While I don’t dispute your characterization of the Spanish conquest, you are completely wrong in your assertion that “the local tribes were treated far better under American expansion than they would have been under British or French.” While there were certainly clashes between native North Americans and the French, there was also a great deal of co-operation. Economics demanded it – the French (and later British) colonial economy in Canada was based on the fur trade, and co-operation with the local tribes was essential. (This led to the creation of an entirely new indiginous group, the Metis). The French and Indian War was so called because those two groups co-operated in fighting the British (soon to be American) colonists. (Similarly, native groups fought beside the British against the Americans during the War of 1812).

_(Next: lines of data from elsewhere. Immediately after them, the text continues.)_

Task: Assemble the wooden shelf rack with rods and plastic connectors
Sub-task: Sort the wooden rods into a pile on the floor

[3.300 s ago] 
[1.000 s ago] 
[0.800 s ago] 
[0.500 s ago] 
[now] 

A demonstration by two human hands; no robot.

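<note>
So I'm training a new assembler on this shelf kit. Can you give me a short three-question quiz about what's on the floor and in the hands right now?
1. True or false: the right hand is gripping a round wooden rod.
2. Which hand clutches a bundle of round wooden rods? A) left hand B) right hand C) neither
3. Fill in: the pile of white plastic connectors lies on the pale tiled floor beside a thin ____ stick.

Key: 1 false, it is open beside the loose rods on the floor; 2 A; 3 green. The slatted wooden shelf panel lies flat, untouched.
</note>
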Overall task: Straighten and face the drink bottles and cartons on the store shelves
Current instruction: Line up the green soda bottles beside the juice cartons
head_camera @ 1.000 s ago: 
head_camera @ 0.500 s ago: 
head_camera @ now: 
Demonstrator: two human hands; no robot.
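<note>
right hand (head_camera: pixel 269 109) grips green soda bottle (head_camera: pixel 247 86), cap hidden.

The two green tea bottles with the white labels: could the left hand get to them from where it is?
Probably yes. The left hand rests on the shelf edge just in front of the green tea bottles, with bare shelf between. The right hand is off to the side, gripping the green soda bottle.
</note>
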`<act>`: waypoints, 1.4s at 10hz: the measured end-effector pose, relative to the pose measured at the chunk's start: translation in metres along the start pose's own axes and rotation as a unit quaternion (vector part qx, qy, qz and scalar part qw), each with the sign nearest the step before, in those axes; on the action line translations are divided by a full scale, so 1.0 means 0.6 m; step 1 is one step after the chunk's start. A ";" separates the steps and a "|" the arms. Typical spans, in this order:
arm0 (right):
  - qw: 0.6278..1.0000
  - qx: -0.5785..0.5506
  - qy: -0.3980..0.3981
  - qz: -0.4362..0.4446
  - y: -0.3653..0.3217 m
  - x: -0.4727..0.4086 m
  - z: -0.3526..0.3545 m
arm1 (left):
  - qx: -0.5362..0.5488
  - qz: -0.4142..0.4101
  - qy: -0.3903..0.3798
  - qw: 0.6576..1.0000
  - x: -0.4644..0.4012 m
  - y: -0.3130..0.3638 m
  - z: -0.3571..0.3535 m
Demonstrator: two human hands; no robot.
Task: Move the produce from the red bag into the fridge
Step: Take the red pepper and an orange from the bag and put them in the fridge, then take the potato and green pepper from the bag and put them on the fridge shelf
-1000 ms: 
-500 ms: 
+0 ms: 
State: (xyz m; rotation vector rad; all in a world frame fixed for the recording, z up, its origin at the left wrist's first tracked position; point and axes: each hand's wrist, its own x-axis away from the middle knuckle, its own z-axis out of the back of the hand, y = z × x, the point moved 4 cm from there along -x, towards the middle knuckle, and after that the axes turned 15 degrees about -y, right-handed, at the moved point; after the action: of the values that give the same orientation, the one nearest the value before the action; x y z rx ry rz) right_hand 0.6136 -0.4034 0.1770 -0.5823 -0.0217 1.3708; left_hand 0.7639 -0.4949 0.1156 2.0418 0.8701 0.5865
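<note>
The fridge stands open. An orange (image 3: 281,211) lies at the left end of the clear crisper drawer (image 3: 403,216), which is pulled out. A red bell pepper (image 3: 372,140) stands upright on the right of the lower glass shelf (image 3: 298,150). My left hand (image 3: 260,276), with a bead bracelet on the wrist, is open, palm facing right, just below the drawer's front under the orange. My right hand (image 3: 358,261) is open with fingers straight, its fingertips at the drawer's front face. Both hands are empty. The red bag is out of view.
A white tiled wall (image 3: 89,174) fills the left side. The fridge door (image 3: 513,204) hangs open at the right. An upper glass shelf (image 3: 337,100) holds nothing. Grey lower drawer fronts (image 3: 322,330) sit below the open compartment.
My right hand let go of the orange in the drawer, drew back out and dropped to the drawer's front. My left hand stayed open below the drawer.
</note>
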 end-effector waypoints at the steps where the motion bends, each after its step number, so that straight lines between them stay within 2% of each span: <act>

During the expansion into the West from the mid-19th century, there was far more conflict south of the 49th parallel than north. Canada’s expansion was not blameless, as the histories of the Red River and Northwest Rebellions show, but there is nothing in our history to match the Trail of Tears or Wounded Knee.
All that to say that if you honestly believe that “the local tribes were treated far better under American expansion than they would have been under British or French” then you are clearly ignorant of history – both Canada’s and your own.
@165: You were missing that I covered that in #121. It’s a long thread, understandable. I think its a noncontroversial position that people already in line and following the rules not already here illegally should have priority over those already here, not just for granting visas, but probably for permanent citizenship as well.
I agree that it would not be just to allow those who came here illegally the right to remain legally before all those who chose to await the byzantine visa process.
AS far as: It’s not clear that illegal immigrants are subject to the US’s jurisdiction for purposes of the 14th Amendment.
I don’t know how it can be any more clear. Everyone born in the United States is a citizen of the United States. The sentence has no caveats or exceptions:
“All persons born or naturalized in the United States, and subject to the jurisdiction thereof, are citizens of the United States and of the State wherein they reside.”
This amendment has been tested in court several times, and it has been unambiguously interpreted to mean exactly what it says in plain english. Everyone who happens to be born in the United States, slave, immigrant, or otherwise, is a United States citizen (with very few exceptions for diplomats functioning in official capacity for a foreign gov, etc.):
“…the American citizenship which Wong Kim Ark acquired by birth within the United States has not been lost or taken away by anything happening since his birth.”
United States v. Wong Kim Ark (1898)
If one wanted to change the plain language of that sentence, it would require a Constitutional Amendment. That’s fine, but it’s an uphill battle that’s for sure.
1/3 of the pop in our federal prisons are illegal immigrants, why aren’t libs concerned about that crime?
@169: Nice try.
Most crimes committed are against the states. A crime is only a federal offense if it directly involves the federal government or one of its on-duty employees, or if it crosses state lines in some way. As such, federal prisons only make up about 1/8 of the total prison population of the country. Since immigration is solely the responsibility of the federal government, the various states cannot and do not imprison persons convicted of immigration-related offenses.
Stop mindlessly spewing whatever sound bites you hear on the TV or your favorite news site, and try actually thinking for yourself.